Nobody goes into the civil legal services end of our profession to get rich or famous or even comfortable. Legal services lawyers do the work they do out of a deep appreciation for the immense needs of ordinary people and an abiding devotion to the ideal of equal justice.
The recent Wisconsin Equal Justice Conference at the State Bar Center brought together scores of lawyers working for or devoting time to legal services organizations and their clients. They heard some troubling news. Wisconsin, once a leader in supporting civil legal services for its neediest residents, has fallen well below the median from a funding standpoint. And most of the public funds devoted to those needs in Wisconsin come from federal funding of the Legal Services Corporation – funding that, as of this writing, is not ensured of being renewed in the federal budget.

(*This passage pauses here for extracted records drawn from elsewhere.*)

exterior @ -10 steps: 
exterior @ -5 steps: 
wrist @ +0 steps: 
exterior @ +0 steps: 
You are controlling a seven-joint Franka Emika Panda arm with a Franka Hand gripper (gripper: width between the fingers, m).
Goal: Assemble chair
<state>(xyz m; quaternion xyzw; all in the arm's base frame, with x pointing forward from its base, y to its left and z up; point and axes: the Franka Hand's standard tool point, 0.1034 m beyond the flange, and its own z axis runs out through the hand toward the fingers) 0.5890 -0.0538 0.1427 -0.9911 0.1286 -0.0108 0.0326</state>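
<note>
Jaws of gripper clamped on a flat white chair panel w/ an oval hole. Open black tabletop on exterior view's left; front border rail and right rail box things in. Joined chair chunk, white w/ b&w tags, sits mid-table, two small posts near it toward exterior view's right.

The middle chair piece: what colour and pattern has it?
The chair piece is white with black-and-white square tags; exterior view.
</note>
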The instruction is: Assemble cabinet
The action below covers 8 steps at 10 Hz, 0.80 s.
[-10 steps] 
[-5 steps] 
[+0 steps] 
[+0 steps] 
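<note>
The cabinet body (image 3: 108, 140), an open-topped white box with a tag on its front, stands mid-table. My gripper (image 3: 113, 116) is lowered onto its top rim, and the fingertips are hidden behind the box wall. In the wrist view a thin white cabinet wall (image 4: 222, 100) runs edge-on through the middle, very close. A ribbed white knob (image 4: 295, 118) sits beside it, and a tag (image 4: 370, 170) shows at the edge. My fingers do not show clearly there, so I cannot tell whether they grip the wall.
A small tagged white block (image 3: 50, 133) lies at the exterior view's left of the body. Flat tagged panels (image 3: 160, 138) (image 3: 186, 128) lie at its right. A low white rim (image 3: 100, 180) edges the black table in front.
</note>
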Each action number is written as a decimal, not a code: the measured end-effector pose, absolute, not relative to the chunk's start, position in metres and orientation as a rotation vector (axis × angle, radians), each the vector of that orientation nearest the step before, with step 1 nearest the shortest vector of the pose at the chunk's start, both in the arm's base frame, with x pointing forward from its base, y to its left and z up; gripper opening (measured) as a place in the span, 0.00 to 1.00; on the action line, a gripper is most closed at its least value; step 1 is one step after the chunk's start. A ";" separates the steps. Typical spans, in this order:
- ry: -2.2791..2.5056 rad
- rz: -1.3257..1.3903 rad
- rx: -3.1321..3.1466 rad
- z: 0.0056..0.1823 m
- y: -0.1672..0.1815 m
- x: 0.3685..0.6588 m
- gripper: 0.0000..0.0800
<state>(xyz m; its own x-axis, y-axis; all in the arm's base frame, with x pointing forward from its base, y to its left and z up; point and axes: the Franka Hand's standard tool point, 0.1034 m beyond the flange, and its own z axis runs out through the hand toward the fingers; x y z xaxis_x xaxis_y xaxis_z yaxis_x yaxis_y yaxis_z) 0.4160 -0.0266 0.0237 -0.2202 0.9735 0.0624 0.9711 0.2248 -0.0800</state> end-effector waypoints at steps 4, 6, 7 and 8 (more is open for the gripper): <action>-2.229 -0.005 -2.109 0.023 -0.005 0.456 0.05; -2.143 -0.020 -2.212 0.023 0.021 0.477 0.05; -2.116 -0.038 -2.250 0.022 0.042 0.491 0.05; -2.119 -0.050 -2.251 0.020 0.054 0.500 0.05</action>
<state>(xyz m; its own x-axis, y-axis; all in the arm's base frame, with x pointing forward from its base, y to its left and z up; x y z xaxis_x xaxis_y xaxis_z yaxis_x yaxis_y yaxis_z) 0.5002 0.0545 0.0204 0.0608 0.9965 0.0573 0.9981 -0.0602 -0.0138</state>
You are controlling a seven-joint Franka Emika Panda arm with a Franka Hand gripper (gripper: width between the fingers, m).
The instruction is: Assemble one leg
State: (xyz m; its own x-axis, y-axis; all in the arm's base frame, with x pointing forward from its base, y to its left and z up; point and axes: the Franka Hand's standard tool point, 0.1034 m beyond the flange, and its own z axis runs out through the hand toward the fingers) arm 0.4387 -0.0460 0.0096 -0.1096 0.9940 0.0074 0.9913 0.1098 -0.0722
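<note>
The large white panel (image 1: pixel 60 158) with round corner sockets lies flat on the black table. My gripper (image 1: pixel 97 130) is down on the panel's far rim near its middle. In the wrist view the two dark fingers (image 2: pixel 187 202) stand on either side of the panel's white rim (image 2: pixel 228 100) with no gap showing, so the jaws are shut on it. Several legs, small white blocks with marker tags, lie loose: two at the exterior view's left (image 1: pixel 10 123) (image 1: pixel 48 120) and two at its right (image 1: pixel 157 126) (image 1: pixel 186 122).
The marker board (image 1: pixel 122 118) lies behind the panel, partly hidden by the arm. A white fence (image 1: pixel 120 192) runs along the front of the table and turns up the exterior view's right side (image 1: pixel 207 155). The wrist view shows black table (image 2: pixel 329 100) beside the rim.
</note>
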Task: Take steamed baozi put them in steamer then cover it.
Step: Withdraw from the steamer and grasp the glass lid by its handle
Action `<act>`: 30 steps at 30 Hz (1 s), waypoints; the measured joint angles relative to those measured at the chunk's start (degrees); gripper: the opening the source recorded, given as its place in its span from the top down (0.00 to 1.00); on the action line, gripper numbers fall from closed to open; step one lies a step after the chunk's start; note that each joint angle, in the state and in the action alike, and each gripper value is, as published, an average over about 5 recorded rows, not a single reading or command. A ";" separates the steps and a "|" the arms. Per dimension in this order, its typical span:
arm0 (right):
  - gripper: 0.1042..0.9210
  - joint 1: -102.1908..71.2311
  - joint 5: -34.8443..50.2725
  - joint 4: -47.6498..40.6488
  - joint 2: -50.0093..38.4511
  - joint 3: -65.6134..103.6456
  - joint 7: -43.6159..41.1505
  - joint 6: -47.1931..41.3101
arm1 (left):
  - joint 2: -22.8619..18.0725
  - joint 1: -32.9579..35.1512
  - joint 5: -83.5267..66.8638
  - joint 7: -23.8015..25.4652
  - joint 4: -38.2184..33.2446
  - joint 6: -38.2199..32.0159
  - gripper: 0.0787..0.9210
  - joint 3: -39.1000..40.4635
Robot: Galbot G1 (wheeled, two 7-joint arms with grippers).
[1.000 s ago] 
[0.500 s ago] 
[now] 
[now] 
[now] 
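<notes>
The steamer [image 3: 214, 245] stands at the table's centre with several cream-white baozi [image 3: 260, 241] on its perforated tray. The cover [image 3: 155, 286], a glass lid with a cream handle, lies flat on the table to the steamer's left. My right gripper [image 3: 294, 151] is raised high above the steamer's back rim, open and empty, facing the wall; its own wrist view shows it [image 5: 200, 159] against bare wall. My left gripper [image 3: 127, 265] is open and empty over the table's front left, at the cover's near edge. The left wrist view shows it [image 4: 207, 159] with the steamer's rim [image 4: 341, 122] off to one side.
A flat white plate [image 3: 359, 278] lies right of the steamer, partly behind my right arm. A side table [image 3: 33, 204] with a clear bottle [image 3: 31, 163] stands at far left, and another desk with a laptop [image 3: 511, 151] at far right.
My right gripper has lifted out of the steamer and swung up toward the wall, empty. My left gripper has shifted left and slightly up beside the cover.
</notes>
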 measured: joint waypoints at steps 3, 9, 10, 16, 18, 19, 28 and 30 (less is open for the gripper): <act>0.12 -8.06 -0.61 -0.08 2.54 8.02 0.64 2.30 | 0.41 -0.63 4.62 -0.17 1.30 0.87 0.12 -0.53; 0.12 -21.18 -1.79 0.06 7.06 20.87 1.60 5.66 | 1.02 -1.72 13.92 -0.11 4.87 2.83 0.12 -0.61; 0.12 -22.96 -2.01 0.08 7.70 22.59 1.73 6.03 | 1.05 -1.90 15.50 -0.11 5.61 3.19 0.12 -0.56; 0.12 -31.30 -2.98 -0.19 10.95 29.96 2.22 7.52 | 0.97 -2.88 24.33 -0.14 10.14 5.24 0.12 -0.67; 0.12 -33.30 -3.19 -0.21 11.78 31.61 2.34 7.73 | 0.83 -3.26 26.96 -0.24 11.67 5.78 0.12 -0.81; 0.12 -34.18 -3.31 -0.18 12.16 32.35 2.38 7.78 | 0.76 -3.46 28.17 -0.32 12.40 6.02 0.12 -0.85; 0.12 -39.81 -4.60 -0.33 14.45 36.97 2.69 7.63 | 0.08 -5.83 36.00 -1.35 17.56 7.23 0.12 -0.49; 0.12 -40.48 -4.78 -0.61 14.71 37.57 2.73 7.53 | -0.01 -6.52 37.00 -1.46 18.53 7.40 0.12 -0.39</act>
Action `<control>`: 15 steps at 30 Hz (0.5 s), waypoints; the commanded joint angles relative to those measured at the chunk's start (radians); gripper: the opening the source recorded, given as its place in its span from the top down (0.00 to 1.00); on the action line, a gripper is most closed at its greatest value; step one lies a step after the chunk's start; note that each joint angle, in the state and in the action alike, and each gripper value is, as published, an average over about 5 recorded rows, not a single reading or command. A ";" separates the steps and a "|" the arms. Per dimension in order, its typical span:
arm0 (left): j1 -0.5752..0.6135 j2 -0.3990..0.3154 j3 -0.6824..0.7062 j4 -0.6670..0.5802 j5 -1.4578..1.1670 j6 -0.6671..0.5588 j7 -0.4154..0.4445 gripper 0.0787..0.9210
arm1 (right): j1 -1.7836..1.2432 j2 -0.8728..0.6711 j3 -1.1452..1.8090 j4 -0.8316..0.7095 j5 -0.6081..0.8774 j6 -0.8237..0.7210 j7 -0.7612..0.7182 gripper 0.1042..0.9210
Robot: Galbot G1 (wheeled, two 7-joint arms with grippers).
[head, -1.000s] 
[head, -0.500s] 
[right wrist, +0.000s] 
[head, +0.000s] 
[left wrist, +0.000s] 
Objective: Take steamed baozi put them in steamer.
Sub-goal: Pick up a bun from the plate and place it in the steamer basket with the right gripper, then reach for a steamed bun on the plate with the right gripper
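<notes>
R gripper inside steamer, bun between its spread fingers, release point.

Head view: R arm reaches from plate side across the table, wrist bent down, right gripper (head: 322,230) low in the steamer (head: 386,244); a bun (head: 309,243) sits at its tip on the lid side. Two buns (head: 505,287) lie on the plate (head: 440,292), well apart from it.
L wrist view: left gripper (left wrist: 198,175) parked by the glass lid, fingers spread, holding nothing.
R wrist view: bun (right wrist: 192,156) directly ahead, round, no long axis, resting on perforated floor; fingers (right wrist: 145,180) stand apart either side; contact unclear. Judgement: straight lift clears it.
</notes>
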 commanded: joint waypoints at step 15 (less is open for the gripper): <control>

Last month, the State Bar – adding its voice to hundreds of national, state, and local bars and lawyers nationwide – called on constituents to contact their legislators to urge Congress to save and fund the LSC.
But whatever happens, legal services lawyers are a tough bunch. They work against long odds and with heavy caseloads every day. The conference noted the challenges but focused on the opportunities. Inspired by presentations from Chief Justice Patience Roggensack, Dean Margaret Raymond of the U.W. Law School, Judge Everett Mitchell of Dane County, and Judge Rick Sankovitz of Milwaukee County, these lawyers spent the day working on ideas to continue and improve the services they provide.
Martin Luther King Jr. said, “Human progress is neither automatic nor inevitable … every step toward the goal of justice requires sacrifice, suffering, and struggle; the tireless exertions and passionate concern of dedicated individuals.”
The State Bar of Wisconsin salutes the dedicated individuals in our association who are legal services lawyers. They are among the best of us.